=== Begin Enclosure ===
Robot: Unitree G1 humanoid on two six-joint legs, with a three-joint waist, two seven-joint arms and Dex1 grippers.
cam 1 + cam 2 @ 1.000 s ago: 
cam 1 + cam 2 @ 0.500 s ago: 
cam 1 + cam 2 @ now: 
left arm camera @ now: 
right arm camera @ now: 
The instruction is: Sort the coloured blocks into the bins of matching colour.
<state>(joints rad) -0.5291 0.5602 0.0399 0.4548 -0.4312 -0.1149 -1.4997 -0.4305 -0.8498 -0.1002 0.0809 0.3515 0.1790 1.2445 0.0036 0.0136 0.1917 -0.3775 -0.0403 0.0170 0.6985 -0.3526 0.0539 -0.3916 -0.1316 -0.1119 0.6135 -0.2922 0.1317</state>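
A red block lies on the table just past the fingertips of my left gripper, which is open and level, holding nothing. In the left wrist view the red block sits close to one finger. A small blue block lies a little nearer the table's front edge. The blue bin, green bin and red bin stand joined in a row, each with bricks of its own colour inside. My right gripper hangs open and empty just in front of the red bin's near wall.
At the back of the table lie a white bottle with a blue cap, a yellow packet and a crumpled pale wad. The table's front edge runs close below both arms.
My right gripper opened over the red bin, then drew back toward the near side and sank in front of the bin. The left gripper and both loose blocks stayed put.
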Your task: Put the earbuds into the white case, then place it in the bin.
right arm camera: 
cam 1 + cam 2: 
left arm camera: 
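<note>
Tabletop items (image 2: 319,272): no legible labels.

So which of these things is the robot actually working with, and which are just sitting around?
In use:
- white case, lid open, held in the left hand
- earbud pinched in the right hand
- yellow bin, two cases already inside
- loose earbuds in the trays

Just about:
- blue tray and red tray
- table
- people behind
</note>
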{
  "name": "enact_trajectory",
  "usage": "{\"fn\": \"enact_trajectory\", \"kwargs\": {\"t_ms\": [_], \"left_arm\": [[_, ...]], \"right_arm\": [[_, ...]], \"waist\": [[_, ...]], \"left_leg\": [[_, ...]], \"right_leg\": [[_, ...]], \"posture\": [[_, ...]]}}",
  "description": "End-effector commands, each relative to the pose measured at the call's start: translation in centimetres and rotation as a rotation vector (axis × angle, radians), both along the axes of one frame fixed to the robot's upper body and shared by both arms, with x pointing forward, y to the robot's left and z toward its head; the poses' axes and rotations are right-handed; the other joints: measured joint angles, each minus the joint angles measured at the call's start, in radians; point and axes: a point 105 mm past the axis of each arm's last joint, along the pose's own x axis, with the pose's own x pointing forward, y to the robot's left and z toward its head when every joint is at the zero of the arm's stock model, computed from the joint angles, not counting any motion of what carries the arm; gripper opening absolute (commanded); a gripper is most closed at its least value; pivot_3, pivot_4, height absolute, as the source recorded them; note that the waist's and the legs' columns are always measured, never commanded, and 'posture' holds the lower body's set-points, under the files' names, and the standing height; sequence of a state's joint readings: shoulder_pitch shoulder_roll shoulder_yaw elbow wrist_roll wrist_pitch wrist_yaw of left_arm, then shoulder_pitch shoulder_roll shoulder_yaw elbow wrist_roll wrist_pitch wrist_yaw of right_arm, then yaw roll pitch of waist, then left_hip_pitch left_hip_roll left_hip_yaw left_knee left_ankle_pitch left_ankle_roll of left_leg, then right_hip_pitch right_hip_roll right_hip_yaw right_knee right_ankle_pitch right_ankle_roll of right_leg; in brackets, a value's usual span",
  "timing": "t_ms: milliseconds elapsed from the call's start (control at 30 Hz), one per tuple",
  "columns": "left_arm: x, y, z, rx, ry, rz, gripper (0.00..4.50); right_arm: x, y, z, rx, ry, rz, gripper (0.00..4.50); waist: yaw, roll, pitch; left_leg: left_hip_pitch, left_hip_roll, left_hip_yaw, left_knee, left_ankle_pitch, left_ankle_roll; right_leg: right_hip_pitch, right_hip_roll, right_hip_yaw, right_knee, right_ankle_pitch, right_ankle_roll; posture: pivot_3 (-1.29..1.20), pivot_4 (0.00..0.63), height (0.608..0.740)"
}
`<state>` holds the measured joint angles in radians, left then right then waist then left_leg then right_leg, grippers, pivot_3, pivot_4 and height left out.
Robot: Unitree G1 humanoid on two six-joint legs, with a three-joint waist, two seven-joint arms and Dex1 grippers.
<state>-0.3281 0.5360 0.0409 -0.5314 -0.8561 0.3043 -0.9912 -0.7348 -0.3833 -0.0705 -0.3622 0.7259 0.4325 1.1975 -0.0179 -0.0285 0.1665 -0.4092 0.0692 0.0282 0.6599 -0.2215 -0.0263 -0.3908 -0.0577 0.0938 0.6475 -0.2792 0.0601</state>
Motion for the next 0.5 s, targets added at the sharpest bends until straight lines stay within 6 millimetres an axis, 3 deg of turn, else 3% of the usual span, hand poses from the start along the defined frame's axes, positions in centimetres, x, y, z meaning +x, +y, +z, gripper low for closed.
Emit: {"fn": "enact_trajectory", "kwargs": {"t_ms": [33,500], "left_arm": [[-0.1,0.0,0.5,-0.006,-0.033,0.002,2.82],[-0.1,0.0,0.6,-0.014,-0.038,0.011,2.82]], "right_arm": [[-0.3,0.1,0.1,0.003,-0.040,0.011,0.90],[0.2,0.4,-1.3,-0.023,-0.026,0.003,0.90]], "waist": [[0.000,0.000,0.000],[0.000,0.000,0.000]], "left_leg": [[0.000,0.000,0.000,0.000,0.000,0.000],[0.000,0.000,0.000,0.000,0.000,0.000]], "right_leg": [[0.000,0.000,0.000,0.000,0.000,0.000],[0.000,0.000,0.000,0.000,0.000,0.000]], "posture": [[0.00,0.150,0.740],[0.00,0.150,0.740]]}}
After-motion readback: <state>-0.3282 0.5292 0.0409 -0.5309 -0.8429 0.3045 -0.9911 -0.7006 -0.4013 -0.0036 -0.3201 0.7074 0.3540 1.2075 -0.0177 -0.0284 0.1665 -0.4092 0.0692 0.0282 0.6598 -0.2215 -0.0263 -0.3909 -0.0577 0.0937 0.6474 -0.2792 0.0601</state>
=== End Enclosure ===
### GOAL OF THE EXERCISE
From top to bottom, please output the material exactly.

### RESULT OF THE TASK
Robot: Unitree G1 humanoid on two six-joint legs, with a three-joint waist, two seven-joint arms and Dex1 grippers.
cam 1 + cam 2 @ 1.000 s ago: 
cam 1 + cam 2 @ 0.500 s ago: 
cam 1 + cam 2 @ now: 
left arm camera @ now: 
right arm camera @ now: 
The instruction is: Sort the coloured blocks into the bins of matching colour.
<state>(joints rad) -0.5291 0.5602 0.0399 0.4548 -0.4312 -0.1149 -1.4997 -0.4305 -0.8498 -0.1002 0.0809 0.3515 0.1790 1.2445 0.0036 0.0136 0.1917 -0.3775 -0.0403 0.0170 0.6985 -0.3526 0.0539 -0.3916 -0.1316 -0.1119 0.6135 -0.2922 0.1317</state>
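A red block lies on the table just past the fingertips of my left gripper, which is open and level, holding nothing. In the left wrist view the red block sits close to one finger. A small blue block lies a little nearer the table's front edge. The blue bin, green bin and red bin stand joined in a row, each with bricks of its own colour inside. My right gripper hangs open and empty just in front of the red bin's near wall.
At the back of the table lie a white bottle with a blue cap, a yellow packet and a crumpled pale wad. The table's front edge runs close below both arms.
My right gripper opened over the red bin, then drew back toward the near side and sank in front of the bin. The left gripper and both loose blocks stayed put.
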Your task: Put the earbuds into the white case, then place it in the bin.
right arm camera: 
cam 1 + cam 2: 
left arm camera: 
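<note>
Tabletop items (image 2: 319,272): no legible labels.

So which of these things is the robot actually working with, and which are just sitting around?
In use:
- white case, lid open, held in the left hand
- earbud pinched in the right hand
- yellow bin, two cases already inside
- loose earbuds in the trays

Just about:
- blue tray and red tray
- table
- people behind
</note>
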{
  "name": "enact_trajectory",
  "usage": "{\"fn\": \"enact_trajectory\", \"kwargs\": {\"t_ms\": [_], \"left_arm\": [[_, ...]], \"right_arm\": [[_, ...]], \"waist\": [[_, ...]], \"left_leg\": [[_, ...]], \"right_leg\": [[_, ...]], \"posture\": [[_, ...]]}}",
  "description": "End-effector commands, each relative to the pose measured at the call's start: translation in centimetres and rotation as a rotation vector (axis × angle, radians), both along the axes of one frame fixed to the robot's upper body and shared by both arms, with x pointing forward, y to the robot's left and z toward its head; the poses' axes and rotations are right-handed; the other joints: measured joint angles, each minus the joint angles measured at the call's start, in radians; point and axes: a point 105 mm past the axis of each arm's last joint, along the pose's own x axis, with the pose's own x pointing forward, y to the robot's left and z toward its head when every joint is at the zero of the arm's stock model, computed from the joint angles, not counting any motion of what carries the arm; gripper opening absolute (commanded); a gripper is most closed at its least value; pivot_3, pivot_4, height absolute, as the source recorded them; note that the waist's and the legs' columns are always measured, never commanded, and 'posture' holds the lower body's set-points, under the files' names, and the standing height; sequence of a state's joint readings: shoulder_pitch shoulder_roll shoulder_yaw elbow wrist_roll wrist_pitch wrist_yaw of left_arm, then shoulder_pitch shoulder_roll shoulder_yaw elbow wrist_roll wrist_pitch wrist_yaw of right_arm, then yaw roll pitch of waist, then left_hip_pitch left_hip_roll left_hip_yaw left_knee left_ankle_pitch left_ankle_roll of left_leg, then right_hip_pitch right_hip_roll right_hip_yaw right_knee right_ankle_pitch right_ankle_roll of right_leg; in brackets, a value's usual span",
  "timing": "t_ms: milliseconds elapsed from the call's start (control at 30 Hz), one per tuple",
  "columns": "left_arm: x, y, z, rx, ry, rz, gripper (0.00..4.50); right_arm: x, y, z, rx, ry, rz, gripper (0.00..4.50); waist: yaw, roll, pitch; left_leg: left_hip_pitch, left_hip_roll, left_hip_yaw, left_knee, left_ankle_pitch, left_ankle_roll; right_leg: right_hip_pitch, right_hip_roll, right_hip_yaw, right_knee, right_ankle_pitch, right_ankle_roll; posture: pivot_3 (-1.29..1.20), pivot_4 (0.00..0.63), height (0.608..0.740)"
}
`<state>` holds the measured joint angles in radians, left then right then waist then left_leg then right_leg, grippers, pivot_3, pivot_4 and height left out.
Robot: Unitree G1 humanoid on two six-joint legs, with a three-joint waist, two seven-joint arms and Dex1 grippers.
<state>-0.3281 0.5360 0.0409 -0.5314 -0.8561 0.3043 -0.9912 -0.7348 -0.3833 -0.0705 -0.3622 0.7259 0.4325 1.1975 -0.0179 -0.0285 0.1665 -0.4092 0.0692 0.0282 0.6599 -0.2215 -0.0263 -0.3908 -0.0577 0.0938 0.6475 -0.2792 0.0601</state>
Motion for the next 0.5 s, targets added at the sharpest bends until straight lines stay within 6 millimetres an axis, 3 deg of turn, else 3% of the usual span, hand poses from the start along the defined frame's axes, positions in centimetres, x, y, z meaning +x, +y, +z, gripper low for closed.
Emit: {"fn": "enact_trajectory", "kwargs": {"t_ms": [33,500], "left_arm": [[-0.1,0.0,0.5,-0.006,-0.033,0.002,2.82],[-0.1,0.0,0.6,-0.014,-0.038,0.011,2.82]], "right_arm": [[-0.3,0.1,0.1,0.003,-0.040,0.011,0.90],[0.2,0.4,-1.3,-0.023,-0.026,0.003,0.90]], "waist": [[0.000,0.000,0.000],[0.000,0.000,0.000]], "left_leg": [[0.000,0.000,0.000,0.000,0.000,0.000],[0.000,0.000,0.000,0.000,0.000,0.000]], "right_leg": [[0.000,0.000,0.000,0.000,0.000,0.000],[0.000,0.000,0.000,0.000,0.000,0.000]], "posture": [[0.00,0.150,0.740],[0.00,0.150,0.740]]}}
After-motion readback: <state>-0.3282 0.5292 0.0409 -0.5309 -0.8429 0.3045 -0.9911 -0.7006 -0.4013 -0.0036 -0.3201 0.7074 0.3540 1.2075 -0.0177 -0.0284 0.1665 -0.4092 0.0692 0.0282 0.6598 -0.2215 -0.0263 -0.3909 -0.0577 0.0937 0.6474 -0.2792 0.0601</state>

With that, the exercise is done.